-------- SOURCE MATERIAL --------

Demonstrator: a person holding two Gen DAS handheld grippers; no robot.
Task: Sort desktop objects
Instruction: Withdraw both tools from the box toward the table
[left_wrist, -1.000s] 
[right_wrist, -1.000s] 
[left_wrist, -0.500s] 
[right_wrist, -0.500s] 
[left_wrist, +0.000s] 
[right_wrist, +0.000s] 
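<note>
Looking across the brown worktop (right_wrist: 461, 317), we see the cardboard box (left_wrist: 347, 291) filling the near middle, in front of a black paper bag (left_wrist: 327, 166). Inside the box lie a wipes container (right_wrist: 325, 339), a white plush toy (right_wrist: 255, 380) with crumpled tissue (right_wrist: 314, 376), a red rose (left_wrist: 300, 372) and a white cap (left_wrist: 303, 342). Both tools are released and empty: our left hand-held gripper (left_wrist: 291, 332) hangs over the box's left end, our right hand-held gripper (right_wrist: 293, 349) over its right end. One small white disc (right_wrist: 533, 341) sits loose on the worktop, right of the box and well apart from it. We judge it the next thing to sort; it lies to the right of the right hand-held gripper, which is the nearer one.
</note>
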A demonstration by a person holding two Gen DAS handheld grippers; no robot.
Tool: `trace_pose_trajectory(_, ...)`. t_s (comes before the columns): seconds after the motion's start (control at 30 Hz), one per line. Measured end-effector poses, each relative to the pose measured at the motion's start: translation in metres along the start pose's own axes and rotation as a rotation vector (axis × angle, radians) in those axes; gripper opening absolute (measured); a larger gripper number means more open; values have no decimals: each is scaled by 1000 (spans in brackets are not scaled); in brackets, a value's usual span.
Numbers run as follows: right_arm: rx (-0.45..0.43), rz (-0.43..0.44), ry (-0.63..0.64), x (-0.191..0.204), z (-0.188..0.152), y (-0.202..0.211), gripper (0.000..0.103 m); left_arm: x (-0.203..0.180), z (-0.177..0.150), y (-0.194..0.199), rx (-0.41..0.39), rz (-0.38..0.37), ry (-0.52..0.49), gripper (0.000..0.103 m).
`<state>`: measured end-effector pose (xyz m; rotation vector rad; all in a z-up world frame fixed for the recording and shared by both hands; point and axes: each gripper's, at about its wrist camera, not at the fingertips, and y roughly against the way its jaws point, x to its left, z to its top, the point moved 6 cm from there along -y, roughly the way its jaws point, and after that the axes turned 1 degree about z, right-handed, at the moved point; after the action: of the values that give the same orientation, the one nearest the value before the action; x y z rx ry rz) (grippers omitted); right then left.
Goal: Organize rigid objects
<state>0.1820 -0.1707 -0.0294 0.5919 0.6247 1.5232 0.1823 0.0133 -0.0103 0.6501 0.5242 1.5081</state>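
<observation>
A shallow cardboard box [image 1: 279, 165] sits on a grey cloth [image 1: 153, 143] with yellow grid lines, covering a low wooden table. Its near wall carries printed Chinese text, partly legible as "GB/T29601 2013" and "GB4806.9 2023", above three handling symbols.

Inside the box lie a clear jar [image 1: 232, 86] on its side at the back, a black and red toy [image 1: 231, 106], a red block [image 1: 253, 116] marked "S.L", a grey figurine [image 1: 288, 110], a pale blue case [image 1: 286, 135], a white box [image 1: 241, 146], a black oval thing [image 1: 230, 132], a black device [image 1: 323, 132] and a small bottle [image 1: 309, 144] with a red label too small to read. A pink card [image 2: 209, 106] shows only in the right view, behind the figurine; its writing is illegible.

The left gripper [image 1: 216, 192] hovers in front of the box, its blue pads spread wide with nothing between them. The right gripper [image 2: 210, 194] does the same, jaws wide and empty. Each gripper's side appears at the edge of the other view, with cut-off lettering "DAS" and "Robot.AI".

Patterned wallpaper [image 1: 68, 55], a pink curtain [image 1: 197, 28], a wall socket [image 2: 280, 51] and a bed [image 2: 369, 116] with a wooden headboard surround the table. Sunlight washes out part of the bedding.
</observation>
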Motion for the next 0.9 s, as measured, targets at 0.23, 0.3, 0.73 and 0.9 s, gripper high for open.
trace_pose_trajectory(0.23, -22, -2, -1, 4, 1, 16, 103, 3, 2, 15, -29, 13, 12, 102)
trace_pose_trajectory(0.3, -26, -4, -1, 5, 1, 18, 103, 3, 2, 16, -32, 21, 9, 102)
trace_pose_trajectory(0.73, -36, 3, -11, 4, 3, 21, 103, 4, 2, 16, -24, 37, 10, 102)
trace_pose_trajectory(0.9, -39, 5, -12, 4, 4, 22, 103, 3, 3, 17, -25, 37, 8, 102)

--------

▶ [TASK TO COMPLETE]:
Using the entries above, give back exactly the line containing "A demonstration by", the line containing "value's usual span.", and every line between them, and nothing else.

▶ [REPLY TO THE EXERCISE]:
A demonstration by a person holding two Gen DAS handheld grippers; no robot.
Tool: `trace_pose_trajectory(_, ...)`. t_s (comes before the columns): seconds after the motion's start (control at 30 Hz), one per line. Measured end-effector poses, each relative to the pose measured at the motion's start: translation in metres along the start pose's own axes and rotation as a rotation vector (axis × angle, radians) in those axes; gripper opening absolute (measured); a larger gripper number means more open; values have no decimals: each is scaled by 1000 (spans in brackets are not scaled); in brackets, a value's usual span.

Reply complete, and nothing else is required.